REGGIO. Il tesoro del Palazzo della cultura Pasquino Crupi

REGGIO. Il tesoro del Palazzo della cultura Pasquino Crupi
Caro Direttore, sono stato sempre convinto che Reggio, detto in modo semplice e non banale, è una città tutta da scoprire. Tanti valori, vecchi e nuovi, sono nascosti, sconosciuti. Spesso manca anche solo un cartello, un segnale, un riferimento di qualunque tipo, e così edifici, opere, tracce preziose di storia, di cultura, di arte, rimangono ignote alla quasi totalità dei cittadini (per non dire dei turisti). Già una decina di anni fa, un libro di Daniele Castrizio, Maria Rosaria Fasci e Renato Laganà (‘Reggio. Città d’arte’, 2005), raccontava molto bene dei tanti edifici di pregio sparsi per la città.

E a volte, le risorse, anche se visibili, note, e fruibili, non hanno tutta la visibilità, la notorietà, e la fama, che meriterebbero.

Ho avuto recentemente modo di visitare il Palazzo della Cultura di Reggio Calabria ‘Pasquino Crupi’. E’ un posto a dir poco straordinario, il cui valore merita di essere sottolineato. Non esagero. Lascia a bocca aperta la quantità e il valore delle opere che ci sono. Grandi nomi della pittura del Novecento. Sironi, Ligabue, Guttuso, De Chirico, Fontana, Rosai, Carrà, Sassu, Cascella, Dorazio, Migneco, e tanti altri. Oltre a opere di ‘stranieri’, come Dalì. Sembra un po’ uno spaccato del Museo del Novecento di Milano. Ma in questo caso siamo a Reggio Calabria, ‘piccola’ città del profondo Sud. Non credo che sia così frequente trovare in un unico museo una così ampia varietà di grandi artisti del Novecento.

Oltre al valore immenso delle opere esposte, altre tre cose mi hanno colpito.

Innanzitutto, la presenza di tante opere di artisti calabresi (penso per esempio a Tommaso Minniti). Unire grandi pittori italiani e stranieri, che occupano ormai un posto nella storia dell’arte mondiale, con artisti calabresi, di valore tutt’altro che trascurabile, è un’operazione interessante e apprezzabile, che stimola a conoscere artisti che altrimenti rimarrebbero nell’ombra.
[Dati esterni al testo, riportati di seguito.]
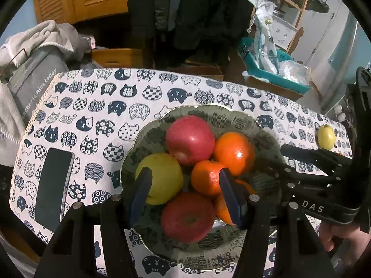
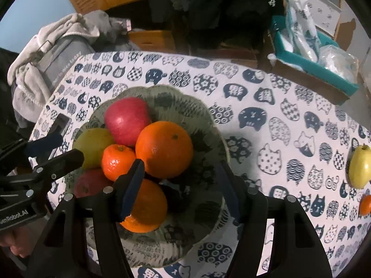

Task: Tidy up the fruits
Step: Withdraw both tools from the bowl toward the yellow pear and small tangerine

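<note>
Both grippers are hovering over the bowl (image 2: 215, 134), jaws wide, gripping nothing. The yellow apple (image 2: 359, 167) and an orange (image 2: 366, 205) are lying loose far right; the right gripper (image 2: 180, 185) is sitting nearer than the left gripper (image 1: 185, 191).

Printed in white along the grey bag (image 1: 34, 88) at ten o'clock of the left wrist view: "...her is nice today", first letters cut off. Stamped on the right gripper (image 1: 292, 159), body at four o'clock of the same view: "DAS". Marked on the left gripper (image 2: 55, 148), at eight o'clock of the right wrist view: "...enRobot.AI", start hidden.
</note>
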`<state>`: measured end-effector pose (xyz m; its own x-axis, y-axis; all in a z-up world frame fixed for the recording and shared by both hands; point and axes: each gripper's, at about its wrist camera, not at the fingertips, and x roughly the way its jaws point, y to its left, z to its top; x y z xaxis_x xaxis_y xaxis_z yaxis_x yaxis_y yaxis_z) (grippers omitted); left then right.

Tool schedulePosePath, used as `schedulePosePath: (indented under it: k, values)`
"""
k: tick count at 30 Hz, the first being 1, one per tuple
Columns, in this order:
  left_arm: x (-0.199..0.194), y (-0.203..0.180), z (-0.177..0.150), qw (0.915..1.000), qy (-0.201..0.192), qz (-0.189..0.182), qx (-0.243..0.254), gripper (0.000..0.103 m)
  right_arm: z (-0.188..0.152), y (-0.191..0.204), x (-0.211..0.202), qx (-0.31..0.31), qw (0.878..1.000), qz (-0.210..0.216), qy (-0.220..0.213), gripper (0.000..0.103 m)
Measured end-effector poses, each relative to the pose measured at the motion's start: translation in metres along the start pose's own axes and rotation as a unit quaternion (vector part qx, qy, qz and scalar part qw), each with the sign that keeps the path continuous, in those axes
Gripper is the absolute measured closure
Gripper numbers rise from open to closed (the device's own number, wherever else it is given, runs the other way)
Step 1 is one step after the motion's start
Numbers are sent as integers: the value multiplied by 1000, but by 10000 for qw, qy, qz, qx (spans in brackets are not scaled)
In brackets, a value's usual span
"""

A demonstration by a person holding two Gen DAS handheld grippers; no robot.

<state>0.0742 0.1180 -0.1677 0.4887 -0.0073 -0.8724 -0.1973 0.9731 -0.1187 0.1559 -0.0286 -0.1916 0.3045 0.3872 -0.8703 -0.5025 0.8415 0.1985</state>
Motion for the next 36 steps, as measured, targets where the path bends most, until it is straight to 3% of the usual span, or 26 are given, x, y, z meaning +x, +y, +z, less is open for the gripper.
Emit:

In alcune sale è perfino consentito a ciascun cittadino, che magari artista nella vita non è, di esporre una sua opera. Si direbbe, un museo aperto alla comunità e al territorio.

In secondo luogo, la cortesia, la disponibilità, la professionalità e la competenza del personale, incluso i membri delle associazioni che accompagnano nella visita. Sono stati tutti, semplicemente, impeccabili.

E infine ho avuto anche l’impressione di una grande attenzione alla cura dei dettagli per tutto ciò che concerne l’esposizione, e anche alla sicurezza. Certo, c’è ancora molto da lavorare, il Museo è partito da poco, ma lo stato dell’arte (è il caso di dire!), è già notevole. Si sta lavorando bene.

A proposito di cose su cui lavorare, penso che siano due le questioni cruciali: accessibilità e, per l’appunto, visibilità. Il Palazzo della Cultura non è facilmente raggiungibile. Anche in auto, non è agevole raggiungerlo, parcheggiare, le indicazioni sono carenti. E poi manca ancora un sito web, la comunicazione, la promozione. E’ insomma una risorsa nuova, e ancora, immeritatamente, sconosciuta. Anche qui forse la costruzione di reti e collaborazioni, con altri enti e istituzioni, come è accaduto con successo per il Museo Nazionale, potrebbe certamente dare benefici.

Ultima osservazione. Sullo sfondo, non va dimenticato come è nato il Palazzo della Cultura. Opere sequestrate alla mafia ritornano a disposizione della collettività. Il grande significato di questa operazione, la portata etica, rende ancora più importante questa nuova straordinaria risorsa per la città.